DATA:
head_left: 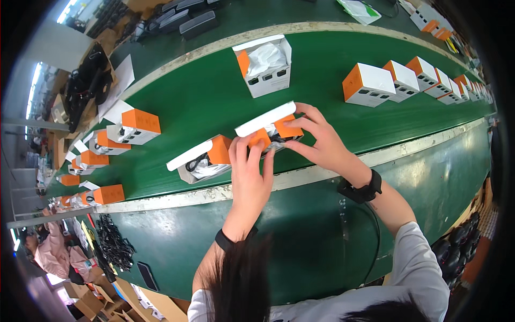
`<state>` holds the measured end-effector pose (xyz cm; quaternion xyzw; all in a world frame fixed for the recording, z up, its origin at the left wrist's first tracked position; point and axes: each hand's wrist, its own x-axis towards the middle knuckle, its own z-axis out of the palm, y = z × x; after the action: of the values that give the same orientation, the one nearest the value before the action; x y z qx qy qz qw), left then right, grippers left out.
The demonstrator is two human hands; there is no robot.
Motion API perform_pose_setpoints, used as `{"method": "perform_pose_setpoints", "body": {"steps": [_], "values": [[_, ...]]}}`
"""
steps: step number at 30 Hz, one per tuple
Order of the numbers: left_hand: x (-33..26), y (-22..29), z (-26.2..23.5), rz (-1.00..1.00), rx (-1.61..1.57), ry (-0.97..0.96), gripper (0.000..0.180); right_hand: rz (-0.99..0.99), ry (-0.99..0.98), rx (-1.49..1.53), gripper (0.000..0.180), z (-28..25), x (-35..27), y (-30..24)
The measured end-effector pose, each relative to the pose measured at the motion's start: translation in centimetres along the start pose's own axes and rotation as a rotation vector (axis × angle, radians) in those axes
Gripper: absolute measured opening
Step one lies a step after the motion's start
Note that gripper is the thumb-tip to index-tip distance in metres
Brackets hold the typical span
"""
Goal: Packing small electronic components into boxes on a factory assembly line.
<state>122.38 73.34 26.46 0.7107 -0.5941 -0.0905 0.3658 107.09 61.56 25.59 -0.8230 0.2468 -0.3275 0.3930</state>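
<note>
A small white-and-orange cardboard box point(266, 118) stands open on the green belt in front of me, its white lid raised on the far side. My left hand point(250, 174) grips its left orange flap, fingertips bent over the edge. On the other end, my right hand point(321, 140) holds the right orange flap between thumb and fingers. Dark cable and white wrapping show in the opening between my hands; the rest of the contents is hidden. Just left of my left hand lies another open box point(220, 150) with a coiled black cable point(197, 162) and white wrapping inside.
Beyond my hands stands an open box point(270, 79) with a plastic-wrapped item. Closed boxes point(370, 85) line the belt at right, open ones point(140, 126) at left. Nearer me, the green table point(322, 236) carries black cables point(114, 244) and a phone point(146, 276).
</note>
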Motion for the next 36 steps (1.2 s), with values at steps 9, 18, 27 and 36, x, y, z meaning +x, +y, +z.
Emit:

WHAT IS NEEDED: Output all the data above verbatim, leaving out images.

ANSWER SECTION:
head_left: 
`<state>` holds the measured end-effector pose (xyz cm; quaternion xyzw; all in a world frame fixed for the recording, z up, its origin at the left wrist's first tracked position; point and axes: each hand's wrist, its own x-axis towards the middle knuckle, its own z-axis out of the palm, y = z × x; after the action: of the values that give the same orientation, the one nearest the value before the action; x y z qx qy qz qw), left then right, grippers left out.
The demonstrator is two human hands; there is no robot.
Motion API perform_pose_setpoints, used as `{"method": "perform_pose_setpoints", "body": {"steps": [_], "values": [[_, ...]]}}`
"""
steps: step number at 30 Hz, one per tuple
Order of the numbers: left_hand: x (-33..26), y (-22..29), z (-26.2..23.5), rz (-1.00..1.00), rx (-1.61..1.57), ry (-0.97..0.96), gripper (0.000..0.180); right_hand: rz (-0.99..0.99), ry (-0.99..0.98), rx (-1.49..1.53), gripper (0.000..0.180), z (-28..25), x (-35..27), y (-30..24)
The measured end-effector pose, each relative to the pose measured at the motion's start: translation in centimetres along the start pose's own axes and rotation as a rotation vector (axis × angle, radians) in those axes
Gripper: absolute measured opening
Step one lies a step after the motion's start
Note that gripper is the thumb-tip to index-tip distance in metres
Brackets hold the typical span
"""
Goal: Packing small electronic components into boxes on a factory assembly line.
<state>122.38 73.34 26.46 0.7107 -0.5941 -0.0905 0.3658 107.09 61.56 25.59 -0.8230 0.2468 -0.3275 0.3930</state>
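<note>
A small white-and-orange cardboard box point(266, 118) stands open on the green belt in front of me, its white lid raised on the far side. My left hand point(250, 174) grips its left orange flap, fingertips bent over the edge. On the other end, my right hand point(321, 140) holds the right orange flap between thumb and fingers. Dark cable and white wrapping show in the opening between my hands; the rest of the contents is hidden. Just left of my left hand lies another open box point(220, 150) with a coiled black cable point(197, 162) and white wrapping inside.
Beyond my hands stands an open box point(270, 79) with a plastic-wrapped item. Closed boxes point(370, 85) line the belt at right, open ones point(140, 126) at left. Nearer me, the green table point(322, 236) carries black cables point(114, 244) and a phone point(146, 276).
</note>
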Motion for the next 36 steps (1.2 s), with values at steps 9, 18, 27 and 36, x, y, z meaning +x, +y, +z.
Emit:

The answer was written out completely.